東京都の舛添要一知事が辞職に追い込まれた「政治とカネ」の問題。ワイドショーなどの情報番組を中心に、テレビが連日、多くの時間をさいて報じました。各局で異例の高視聴率を記録し、報道が過熱。6/18の朝日新聞社会面に、経過と原因を分析した記事が掲載されました。

私自身、あまりテレビは見ないほうですが、テレビの視聴率至上主義に辟易しているところが一因としてあげられます。

記事中にある服部孝章・立教大名誉教授(メディア法)の「消費増税の先送りや待機児童問題、五輪誘致の贈賄疑惑など報じるべきことが他にあるのに、メディアがわかりやすいスキャンダリズムに走り、軽重が逆転してしまった」という言葉は、今のテレビでの報道の問題を端的に表していると思います。

番組制作も商売ですので、視聴率向上により商品価値をあげるという理屈はわかります。きっと、ワイドショーに「ジャーナリズム」を求めていること自体がきっと間違っているのでしょう。バラエティー番組ですからね。
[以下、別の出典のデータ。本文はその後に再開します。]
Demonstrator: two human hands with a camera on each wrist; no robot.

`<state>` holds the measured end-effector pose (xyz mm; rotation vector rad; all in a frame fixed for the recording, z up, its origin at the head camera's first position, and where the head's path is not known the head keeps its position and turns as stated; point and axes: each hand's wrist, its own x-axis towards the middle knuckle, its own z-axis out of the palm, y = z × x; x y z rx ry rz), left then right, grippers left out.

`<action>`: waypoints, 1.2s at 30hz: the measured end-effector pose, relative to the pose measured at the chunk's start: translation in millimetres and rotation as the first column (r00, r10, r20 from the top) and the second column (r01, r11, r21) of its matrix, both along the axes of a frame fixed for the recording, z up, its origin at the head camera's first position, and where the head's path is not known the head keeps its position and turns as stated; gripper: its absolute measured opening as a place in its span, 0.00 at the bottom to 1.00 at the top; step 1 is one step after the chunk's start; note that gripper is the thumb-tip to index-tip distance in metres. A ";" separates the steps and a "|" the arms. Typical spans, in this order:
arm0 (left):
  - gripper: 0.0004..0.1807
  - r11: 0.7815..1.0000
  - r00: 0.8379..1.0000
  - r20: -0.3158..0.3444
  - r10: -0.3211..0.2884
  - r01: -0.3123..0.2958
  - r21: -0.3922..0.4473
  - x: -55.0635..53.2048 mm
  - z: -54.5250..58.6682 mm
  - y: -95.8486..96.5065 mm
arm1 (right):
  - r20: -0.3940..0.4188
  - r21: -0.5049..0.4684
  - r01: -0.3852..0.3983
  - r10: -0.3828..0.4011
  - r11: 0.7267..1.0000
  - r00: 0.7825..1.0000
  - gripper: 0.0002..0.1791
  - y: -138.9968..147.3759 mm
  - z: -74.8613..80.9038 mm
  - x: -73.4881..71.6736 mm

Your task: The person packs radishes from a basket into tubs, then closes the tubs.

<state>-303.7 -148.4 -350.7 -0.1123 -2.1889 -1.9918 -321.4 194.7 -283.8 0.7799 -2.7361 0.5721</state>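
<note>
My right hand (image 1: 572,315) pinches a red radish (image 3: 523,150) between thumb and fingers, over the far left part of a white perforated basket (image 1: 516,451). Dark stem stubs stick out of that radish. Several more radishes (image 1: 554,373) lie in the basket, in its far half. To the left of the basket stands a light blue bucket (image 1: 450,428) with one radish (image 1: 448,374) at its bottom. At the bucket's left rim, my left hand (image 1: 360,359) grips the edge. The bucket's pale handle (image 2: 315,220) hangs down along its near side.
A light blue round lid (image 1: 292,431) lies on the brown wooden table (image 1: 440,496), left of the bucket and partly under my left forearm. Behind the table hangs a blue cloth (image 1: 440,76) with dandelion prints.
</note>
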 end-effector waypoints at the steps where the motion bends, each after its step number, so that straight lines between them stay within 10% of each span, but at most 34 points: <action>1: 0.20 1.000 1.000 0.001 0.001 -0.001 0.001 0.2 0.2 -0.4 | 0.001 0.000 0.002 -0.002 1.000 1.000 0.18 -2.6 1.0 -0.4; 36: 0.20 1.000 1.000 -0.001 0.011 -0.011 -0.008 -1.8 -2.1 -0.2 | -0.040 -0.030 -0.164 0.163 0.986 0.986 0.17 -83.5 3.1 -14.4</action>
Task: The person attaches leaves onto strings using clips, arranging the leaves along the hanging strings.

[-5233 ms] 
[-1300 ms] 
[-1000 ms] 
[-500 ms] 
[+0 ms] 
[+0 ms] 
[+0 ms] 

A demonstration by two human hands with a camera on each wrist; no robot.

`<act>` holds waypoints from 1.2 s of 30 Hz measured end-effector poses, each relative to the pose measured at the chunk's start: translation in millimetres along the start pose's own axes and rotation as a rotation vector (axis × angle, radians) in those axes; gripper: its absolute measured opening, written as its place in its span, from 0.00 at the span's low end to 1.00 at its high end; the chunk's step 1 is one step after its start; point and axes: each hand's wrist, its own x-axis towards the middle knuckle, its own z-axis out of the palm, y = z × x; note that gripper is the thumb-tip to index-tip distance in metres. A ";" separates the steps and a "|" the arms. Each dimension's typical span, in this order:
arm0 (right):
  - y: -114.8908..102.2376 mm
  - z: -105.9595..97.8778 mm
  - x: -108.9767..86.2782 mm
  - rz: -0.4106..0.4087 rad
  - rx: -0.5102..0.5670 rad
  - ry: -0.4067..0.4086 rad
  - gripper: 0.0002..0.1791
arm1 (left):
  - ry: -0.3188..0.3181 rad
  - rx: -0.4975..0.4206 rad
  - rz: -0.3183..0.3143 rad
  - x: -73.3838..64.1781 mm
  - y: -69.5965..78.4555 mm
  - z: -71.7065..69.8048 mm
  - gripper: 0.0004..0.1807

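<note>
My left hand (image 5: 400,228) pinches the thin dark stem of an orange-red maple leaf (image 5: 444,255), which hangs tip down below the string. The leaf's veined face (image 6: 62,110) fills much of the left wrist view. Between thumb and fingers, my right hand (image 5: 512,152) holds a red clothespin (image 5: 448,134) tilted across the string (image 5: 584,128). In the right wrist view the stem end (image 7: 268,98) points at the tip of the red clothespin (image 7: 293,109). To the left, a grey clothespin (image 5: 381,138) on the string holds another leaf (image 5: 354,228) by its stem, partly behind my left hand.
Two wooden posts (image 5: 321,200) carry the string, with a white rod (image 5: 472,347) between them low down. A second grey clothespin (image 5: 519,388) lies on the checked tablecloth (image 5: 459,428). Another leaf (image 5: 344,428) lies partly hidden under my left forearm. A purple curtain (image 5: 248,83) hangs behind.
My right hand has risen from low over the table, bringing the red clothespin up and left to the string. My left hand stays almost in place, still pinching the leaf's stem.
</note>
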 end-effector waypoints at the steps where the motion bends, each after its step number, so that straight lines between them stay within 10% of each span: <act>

メディアのあり方を考える一方で、舛添さんに限らず、ミスを犯したものを一斉に叩く、今の日本の風潮には危機感をおぼえます。メディアが取り上げるのは、それが求められているから、ともいえます。今の私たちが考えなければいけないのは、メディアの倫理ではなく、むしろ日本人個々の気持ちの有り様なのかもしれません。